Post load and time to comments.

Scaling Option:
7-10 rounds of:
1 Clean and Jerk
3 Pull-ups (beginner or assisted okay)
5 Push-ups
7 Squats


Clean and Jerk wmv/mov


A recent article from the CF Journal, entitled Blood, Blisters, Sexism and Pull-ups outlines the case to never tear your hands again.  The idea is easy to understand:  tearing your hands slows down your training and it hurts!

  I believe it is a mistake to accept tearing as a natural part of the pull up process and can be avoided with practice and strengthening of the grip.  In my five years of CrossFitting, I have torn my hands only once and thought maybe I had thick skin that allowed me this pain free existence.  Alas, after reading the article, discussing and trying with a few members, I have realized that it is indeed possible!
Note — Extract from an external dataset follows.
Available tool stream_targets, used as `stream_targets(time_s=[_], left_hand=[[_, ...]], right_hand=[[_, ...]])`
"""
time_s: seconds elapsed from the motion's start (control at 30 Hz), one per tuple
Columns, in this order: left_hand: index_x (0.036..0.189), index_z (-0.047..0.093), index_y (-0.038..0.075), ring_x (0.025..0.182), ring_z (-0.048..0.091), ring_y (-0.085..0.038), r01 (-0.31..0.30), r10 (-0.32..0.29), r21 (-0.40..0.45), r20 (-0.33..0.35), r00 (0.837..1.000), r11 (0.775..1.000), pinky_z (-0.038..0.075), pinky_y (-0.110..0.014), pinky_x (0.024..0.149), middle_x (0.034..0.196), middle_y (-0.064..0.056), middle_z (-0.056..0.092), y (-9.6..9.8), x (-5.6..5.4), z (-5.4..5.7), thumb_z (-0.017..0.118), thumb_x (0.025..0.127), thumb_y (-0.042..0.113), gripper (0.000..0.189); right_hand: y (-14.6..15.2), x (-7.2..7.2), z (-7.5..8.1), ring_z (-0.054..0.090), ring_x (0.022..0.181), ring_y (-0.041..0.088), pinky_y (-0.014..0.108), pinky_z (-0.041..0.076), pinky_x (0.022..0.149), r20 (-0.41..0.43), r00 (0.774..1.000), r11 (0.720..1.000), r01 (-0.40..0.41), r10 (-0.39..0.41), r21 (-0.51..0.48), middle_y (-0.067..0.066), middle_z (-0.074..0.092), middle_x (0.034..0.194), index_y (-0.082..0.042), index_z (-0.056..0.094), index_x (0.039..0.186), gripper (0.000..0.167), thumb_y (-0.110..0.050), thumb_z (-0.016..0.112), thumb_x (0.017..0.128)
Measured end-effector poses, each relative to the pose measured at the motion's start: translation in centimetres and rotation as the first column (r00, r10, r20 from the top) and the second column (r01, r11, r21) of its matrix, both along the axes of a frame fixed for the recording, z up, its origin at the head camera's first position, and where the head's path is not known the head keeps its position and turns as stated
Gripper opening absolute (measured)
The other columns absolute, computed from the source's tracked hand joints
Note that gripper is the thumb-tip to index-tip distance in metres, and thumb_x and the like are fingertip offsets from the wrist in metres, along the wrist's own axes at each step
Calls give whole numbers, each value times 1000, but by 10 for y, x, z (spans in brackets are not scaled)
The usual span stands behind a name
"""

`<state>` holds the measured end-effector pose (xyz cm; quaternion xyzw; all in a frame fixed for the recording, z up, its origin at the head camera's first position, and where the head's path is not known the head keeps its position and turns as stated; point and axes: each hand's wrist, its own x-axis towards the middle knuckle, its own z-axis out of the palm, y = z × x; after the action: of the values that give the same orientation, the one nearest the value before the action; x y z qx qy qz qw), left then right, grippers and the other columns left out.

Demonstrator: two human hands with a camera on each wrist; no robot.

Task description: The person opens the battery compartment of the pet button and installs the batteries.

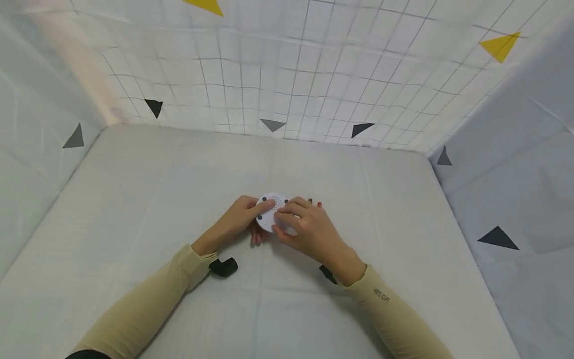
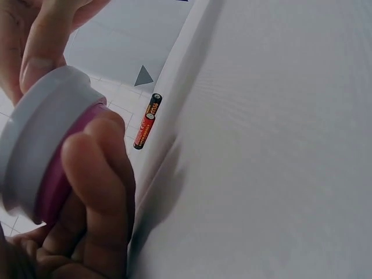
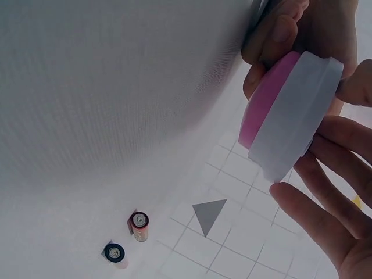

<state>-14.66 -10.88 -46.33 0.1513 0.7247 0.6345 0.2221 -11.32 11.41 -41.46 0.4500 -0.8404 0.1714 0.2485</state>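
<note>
A round device [image 1: 269,219] has a white back with small holes and dark round feet; a pink side [image 3: 270,102] shows in the right wrist view. My left hand [image 1: 239,217] grips it from the left, thumb on the white back and fingers underneath. The right hand [image 1: 309,229] reaches over from the right, its fingertips touching the white back and one digit at the rim. Its fingers look extended and spread in the right wrist view. Part of the back lies hidden under this hand. Beyond it are a black-and-red battery [image 2: 153,104] and a red battery [image 2: 145,131].
A white cloth-like surface [image 1: 202,164] extends around the hands. Behind it rises a white wall sheet [image 1: 278,75] with grid lines and triangles. Grey side sheets [image 1: 515,174] stand left and right. Dark pieces [image 1: 223,268] show near the wrists.
</note>
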Motion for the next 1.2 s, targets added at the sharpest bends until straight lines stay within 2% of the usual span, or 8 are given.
stream_targets(time_s=[0.67, 0.93, 1.2], left_hand=[[87, 73, 0, 40, 63, -23, -9, 9, -21, -1, 1000, 1000, 54, -33, 43, 59, -19, 69, -1, -1, 0, 59, 107, 46, 53], [87, 71, -1, 41, 63, -22, 2, -2, -23, 2, 1000, 1000, 55, -35, 42, 61, -16, 70, -1, -2, 0, 59, 107, 47, 53], [87, 73, 1, 41, 63, -22, 4, -3, -21, 4, 1000, 1000, 54, -33, 43, 61, -18, 69, -2, -2, 0, 57, 107, 48, 54]], right_hand=[[-2, -1, -4, 69, 93, 20, 28, 62, 81, -36, 999, 999, -36, 35, -9, 2, 77, 92, -7, 78, 90, 14, -9, 86, 79], [-2, -1, -2, 70, 88, 19, 28, 62, 80, -37, 998, 997, -53, 51, -49, 2, 77, 89, -5, 80, 90, 9, -6, 82, 81], [0, -1, 0, 68, 92, 18, 27, 62, 81, -6, 999, 999, -39, 39, 4, 1, 75, 94, -8, 78, 93, 10, -11, 82, 84]])
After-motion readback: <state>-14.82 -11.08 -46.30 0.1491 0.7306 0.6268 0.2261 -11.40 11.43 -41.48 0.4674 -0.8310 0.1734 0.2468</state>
  Let the tear free days begin…

A few points from the article:

  • For training purposes when doing pull-ups, keep your metacarpals in line with your proximal phalanges; i.e., your hand bones and the first bones in your fingers. This sucks because it’s harder to do pull-ups with your center of gravity an inch lower, and it takes more finger/ forearm strength.

    The first week or two or five, you might have to go back to using a band sometimes, or doing jumping pull-ups on a box, or using an easier band. I understand this might hurt your pride, your ego and your self-esteem

  • For competition or tests (i.e., business purposes), you rock out with a full grip, surprising all your friends and making your competition cry. This is the grip the vast majority of people unfortunately use on a regular basis, as it puts your center of gravity as high as possible relative to the bar, gives you maximum grip strength and also regrettably leads to blisters, blood, bomb craters/gunshot wounds in your hands and a usually false sense of badassness.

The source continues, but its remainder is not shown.